Plaintiffs Abandon Their Lawsuit Over Principal CIT TDFs

The suit had alleged fiduciary breaches regarding the selection and monitoring of underlying investment options for collective investment trust TDFs offered in retirement plans.

The plaintiffs and defendants in a lawsuit accusing Principal Global Investors Trust Co., and related entities, of Employee Retirement Income Security Act (ERISA) fiduciary breaches in the management of target-date funds (TDFs) has been voluntarily dismissed.

A participant in the Starkey Laboratories Inc. Employee Retirement Plan and two participants in the Fleetcor Technologies Inc. 401(k) Savings Plan filed the lawsuit in 2018, challenging the management of Principal LifeTime Hybrid Collective Investment Funds—collective investment trust (CIT) TDFs offered in their plans—on behalf of themselves and other similarly situated retirement plan participants.

The plaintiffs alleged fiduciary breaches regarding the selection and monitoring of the Principal CITs’ underlying investment options. They argued that the marketplace for index funds is highly competitive, particularly for large investors such as the Principal CITs, which at all relevant times had over $2 billion invested in index fund investments. Such investors can leverage their billions in investable assets to negotiate lower fees than what’s available to the vast majority of investors.

However, the plaintiffs said, the defendants did not invest in any of the competitive index fund offerings in the marketplace, choosing instead to profit themselves and their affiliates by investing exclusively in Principal’s proprietary index funds. The complaint says the fees for the underlying funds selected were five to 15 times higher than marketplace alternatives that tracked the same index, and that the funds also underperformed the alternative funds.

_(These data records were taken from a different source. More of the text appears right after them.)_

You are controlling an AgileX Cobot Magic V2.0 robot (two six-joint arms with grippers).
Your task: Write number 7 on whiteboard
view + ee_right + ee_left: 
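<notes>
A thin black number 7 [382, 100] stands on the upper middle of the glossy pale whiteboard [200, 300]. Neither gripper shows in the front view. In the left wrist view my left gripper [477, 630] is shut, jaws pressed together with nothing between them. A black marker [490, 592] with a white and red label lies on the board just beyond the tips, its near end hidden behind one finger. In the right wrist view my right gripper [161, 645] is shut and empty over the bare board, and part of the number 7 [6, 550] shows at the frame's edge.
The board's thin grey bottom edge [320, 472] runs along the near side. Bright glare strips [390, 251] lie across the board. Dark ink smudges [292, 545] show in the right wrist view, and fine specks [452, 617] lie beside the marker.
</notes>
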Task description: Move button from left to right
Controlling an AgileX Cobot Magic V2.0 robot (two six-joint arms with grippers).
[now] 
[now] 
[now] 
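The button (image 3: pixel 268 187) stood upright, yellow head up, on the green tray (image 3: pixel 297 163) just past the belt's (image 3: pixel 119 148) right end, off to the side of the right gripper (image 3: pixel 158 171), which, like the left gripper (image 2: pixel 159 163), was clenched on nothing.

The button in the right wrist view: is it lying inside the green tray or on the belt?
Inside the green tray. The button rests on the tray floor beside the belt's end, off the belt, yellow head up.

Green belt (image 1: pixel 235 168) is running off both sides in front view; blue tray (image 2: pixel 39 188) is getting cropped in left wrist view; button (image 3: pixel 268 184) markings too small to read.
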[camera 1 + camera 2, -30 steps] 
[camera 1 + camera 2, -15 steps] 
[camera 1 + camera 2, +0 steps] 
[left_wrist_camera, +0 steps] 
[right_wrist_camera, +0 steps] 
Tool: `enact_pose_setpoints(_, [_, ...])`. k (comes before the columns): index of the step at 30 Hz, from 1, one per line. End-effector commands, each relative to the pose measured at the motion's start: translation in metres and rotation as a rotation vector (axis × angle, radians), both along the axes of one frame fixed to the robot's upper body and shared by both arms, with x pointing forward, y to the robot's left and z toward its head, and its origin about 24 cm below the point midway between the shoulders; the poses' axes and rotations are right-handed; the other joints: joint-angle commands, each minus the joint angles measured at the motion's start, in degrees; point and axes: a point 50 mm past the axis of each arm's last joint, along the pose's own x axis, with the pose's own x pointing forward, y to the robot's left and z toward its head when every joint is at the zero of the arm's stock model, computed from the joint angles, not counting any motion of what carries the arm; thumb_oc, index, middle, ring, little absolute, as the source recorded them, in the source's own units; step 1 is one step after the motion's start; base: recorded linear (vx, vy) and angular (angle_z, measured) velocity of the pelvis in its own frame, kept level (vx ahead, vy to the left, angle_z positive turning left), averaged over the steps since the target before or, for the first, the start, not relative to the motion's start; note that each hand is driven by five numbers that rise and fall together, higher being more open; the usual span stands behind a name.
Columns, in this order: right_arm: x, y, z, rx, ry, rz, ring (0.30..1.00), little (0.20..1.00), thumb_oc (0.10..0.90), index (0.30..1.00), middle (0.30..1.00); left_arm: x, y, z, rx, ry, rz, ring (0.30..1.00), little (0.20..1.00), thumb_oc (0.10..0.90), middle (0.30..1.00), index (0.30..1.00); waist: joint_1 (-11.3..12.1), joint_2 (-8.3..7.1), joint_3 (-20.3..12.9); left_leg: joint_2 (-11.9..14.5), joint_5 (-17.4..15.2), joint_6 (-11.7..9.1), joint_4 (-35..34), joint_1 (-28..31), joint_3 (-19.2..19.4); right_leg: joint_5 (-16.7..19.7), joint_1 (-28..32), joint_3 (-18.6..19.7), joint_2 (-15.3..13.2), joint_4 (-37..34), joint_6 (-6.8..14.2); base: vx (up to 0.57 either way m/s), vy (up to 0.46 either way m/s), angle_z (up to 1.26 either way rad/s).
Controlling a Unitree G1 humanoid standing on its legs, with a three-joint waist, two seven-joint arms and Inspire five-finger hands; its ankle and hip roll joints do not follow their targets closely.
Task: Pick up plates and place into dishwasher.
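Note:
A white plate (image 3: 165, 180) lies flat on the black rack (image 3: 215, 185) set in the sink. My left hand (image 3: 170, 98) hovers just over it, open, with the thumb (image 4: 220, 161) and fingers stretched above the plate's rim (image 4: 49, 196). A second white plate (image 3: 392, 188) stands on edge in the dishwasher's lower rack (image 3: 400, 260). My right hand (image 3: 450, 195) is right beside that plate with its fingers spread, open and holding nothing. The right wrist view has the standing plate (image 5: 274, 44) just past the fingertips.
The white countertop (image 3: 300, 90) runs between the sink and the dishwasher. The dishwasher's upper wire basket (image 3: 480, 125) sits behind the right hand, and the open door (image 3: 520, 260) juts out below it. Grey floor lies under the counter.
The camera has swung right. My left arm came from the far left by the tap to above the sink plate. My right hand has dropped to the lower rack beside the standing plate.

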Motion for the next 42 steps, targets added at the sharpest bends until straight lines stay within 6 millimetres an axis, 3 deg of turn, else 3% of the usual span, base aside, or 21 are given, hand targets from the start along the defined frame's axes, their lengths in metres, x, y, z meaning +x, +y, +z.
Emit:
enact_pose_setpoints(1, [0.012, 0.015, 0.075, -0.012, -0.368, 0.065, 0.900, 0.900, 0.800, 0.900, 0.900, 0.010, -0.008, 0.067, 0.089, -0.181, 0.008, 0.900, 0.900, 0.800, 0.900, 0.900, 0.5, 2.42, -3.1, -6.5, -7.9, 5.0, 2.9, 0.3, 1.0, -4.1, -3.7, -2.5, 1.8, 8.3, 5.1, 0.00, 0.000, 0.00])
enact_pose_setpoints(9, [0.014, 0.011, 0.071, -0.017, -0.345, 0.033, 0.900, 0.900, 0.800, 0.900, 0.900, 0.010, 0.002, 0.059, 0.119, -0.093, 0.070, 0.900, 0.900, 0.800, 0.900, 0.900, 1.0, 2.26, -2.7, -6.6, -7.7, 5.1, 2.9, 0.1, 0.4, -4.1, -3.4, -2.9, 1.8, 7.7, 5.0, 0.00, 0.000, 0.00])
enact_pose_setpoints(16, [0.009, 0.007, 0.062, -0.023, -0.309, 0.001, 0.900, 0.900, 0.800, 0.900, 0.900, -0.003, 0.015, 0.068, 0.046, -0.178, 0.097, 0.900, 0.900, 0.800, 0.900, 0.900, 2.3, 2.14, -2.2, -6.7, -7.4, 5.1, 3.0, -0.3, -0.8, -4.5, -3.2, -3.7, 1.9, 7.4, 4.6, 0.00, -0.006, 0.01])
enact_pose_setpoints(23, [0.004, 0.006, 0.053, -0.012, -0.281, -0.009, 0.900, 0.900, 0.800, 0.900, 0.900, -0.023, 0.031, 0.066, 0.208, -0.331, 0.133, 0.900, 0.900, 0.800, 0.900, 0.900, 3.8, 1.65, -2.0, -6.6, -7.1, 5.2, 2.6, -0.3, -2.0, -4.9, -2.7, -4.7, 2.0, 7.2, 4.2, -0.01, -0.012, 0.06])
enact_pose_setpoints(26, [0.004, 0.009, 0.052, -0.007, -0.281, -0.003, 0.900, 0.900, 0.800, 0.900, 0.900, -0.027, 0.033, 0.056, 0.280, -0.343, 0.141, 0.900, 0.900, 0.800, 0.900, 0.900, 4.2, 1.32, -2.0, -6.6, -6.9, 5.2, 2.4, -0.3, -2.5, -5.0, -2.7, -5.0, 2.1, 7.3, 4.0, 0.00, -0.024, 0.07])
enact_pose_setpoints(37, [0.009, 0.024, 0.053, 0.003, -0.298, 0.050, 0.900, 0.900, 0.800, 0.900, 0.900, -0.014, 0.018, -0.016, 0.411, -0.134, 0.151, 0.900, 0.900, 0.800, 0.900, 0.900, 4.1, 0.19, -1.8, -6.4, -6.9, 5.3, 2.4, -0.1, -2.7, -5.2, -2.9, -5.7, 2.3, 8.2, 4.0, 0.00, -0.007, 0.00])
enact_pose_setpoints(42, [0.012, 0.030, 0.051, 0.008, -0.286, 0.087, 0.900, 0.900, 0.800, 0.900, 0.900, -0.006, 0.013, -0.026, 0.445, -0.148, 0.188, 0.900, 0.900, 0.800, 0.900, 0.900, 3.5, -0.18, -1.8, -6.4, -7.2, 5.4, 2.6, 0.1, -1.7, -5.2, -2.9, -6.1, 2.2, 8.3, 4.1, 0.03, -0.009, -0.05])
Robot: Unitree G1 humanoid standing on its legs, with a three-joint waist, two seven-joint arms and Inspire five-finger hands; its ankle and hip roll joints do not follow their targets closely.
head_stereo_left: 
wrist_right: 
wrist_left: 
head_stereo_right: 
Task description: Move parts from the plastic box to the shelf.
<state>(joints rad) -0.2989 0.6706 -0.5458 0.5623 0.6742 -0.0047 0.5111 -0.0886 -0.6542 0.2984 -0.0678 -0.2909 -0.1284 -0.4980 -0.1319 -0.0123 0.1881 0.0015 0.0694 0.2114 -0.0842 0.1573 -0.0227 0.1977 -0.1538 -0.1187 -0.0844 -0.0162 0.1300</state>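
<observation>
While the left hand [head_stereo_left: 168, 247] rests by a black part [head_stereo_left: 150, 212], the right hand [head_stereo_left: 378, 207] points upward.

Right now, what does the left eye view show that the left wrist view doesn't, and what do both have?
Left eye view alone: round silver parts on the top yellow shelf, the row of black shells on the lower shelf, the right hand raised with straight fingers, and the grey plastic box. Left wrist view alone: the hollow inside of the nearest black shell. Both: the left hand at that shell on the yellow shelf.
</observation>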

According to the joint stipulation filed in the U.S. District Court for the Southern District of Iowa, the parties agreed to dismiss the suit, with prejudice. “With prejudice” means the charges are dismissed for good and the plaintiffs may not file them again. The parties also stipulated “that this dismissal is not the result of any settlement, compromise or payment of any consideration to plaintiffs.”